Голицын рывком поднялся с постели. В голове его мгновенно родился изящный, простой и дьявольски коварный план. Надо использовать ненависть этого колдуна как оружие против него самого! «Он силен, — думал Голицын, и на его губах впервые за много дней появилась улыбка. — Он умен. Но у каждого есть слабость. Его слабость — этот поп. Что ж. Раз он так хочет встретиться с этим „пророком“, надобно устроить ему эту встречу».
Торопливо позвав прислугу, он приказал принести свечи и письменный прибор. Когда заспанный камердинер отца подал все затребованное, он сел за письменный стол и достал лист лучшей гербовой бумаги. Письмо, которое он начал писать, было шедевром иезуитской лести. Он обращался к отцу Иоанну как к «духовному светочу во тьме безверия», выражая восхищение его «святыми делами». А затем плавненько переходил к главному: «…но скорблю безмерно, отче, ибо пока Свет ваш озаряет земли костромские, здесь, в столице, один из верных сынов Света томится в безбожных казематах, — писал Голицын, имея в виду Никишина. — Его, воина Христова, схватили по ложному доносу. Я, смиренный раб Божий и почитатель вашего великого дара, готов помочь его вызволить. Но моих сил мало. Мне нужна ваша поддержка. Ваше слово, что способно поднять народ…»

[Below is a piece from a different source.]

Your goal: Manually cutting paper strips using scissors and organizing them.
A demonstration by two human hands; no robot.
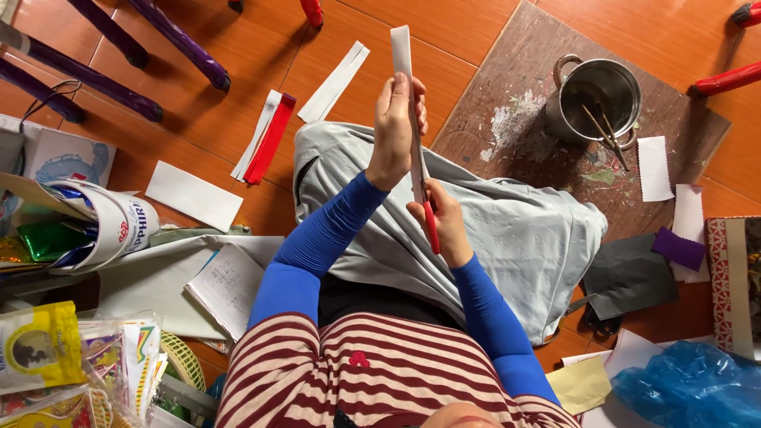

Он приглашал Иоанна в Петербург. Для личной встречи. Обещал познакомить с другими «сочувствующими одаренными». Идеальная приманка для фанатика, жаждущего расширить свое влияние. Закончив, он запечатал письмо и отдал его верному слуге с приказом отправить с самой быстрой почтовой тройкой.
Голицын снова подошел к окну. Начинался рассвет. «Пусть сожрут друг друга, — подумал он с холодным злорадством. — Два паука в одной банке. А я… я пока буду учиться. Впитывать те крупицы знаний, которыми этот мужлан так щедро со мной делится. Чтобы, когда они ослабят друг друга до предела, нанести последний, решающий удар».
Он возвращался в постель почти умиротворенным. Игра начиналась снова. И он, Голицын, за все возьмет реванш!